Jak chcecie, aby #hejto było ostoją lepszego contentu niż #wykop @hejto , to możecie wprowadzić taki system jak ma Reddit. Na reddicie znajdziecie najróżniejsze społeczności od ich przegrywów przez społeczności wypełnione porno po rozmowy polityczne i wiecie dlaczego tam nie dochodzi najczęściej do drive-by między społecznościami?
-
Tam jest system, że przy zakładaniu konta jesteś zapisany do paru defaultowych społeczności typu dyskusje, wiadomości ze świata, technologia i tak dalej. Warto to tutaj wprowadzić według mnie, czyli jak ktoś zakłada konto to musi ręcznie opt-outować z w/w społeczności i ręcznie opt-inować do np #przegryw . Jak nie znajduje się w danej społeczności to nie widzi ich postów na głównej. Główna nie straci na tym jako iż 90% contentu znajduje się w tych głównych tagach typu heheszki etc.
-
Na reddicie społeczności mają własnych moderatorów. Może to nie jest taki zły pomysł?
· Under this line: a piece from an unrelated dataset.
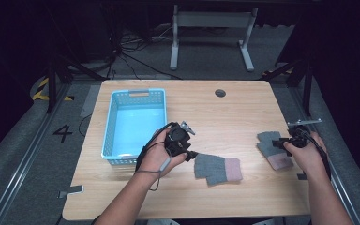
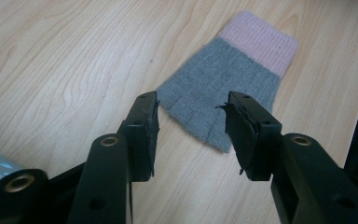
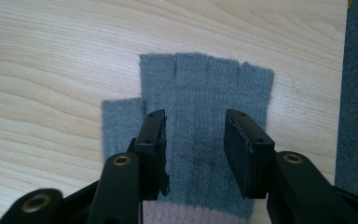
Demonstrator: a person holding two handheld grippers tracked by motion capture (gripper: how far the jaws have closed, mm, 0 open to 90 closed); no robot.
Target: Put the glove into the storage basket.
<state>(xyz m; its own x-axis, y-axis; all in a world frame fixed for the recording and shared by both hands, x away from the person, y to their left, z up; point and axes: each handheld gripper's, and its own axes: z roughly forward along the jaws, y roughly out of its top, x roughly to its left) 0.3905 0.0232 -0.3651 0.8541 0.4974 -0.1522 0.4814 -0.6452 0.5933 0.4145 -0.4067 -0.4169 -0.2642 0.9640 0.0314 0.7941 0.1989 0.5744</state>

Jako iż wybranie społeczności jest wymagane aby napisać post myślę, że to rozwiązanie rozwiąże większość problemów i nawet nie będzie trzeba dawać ludzi czy #przegryw dla przykładu do blacklisty jako iż nie powinnien ich content wypłynąć poza społeczność - a jak wypłynie to nasz lokalny woźny moderator posprząta społeczność, do której dany post nie należy. Oni też są ludźmi i zasługują na miejsce gdzie mogą sobie razem shitpostować według mnie.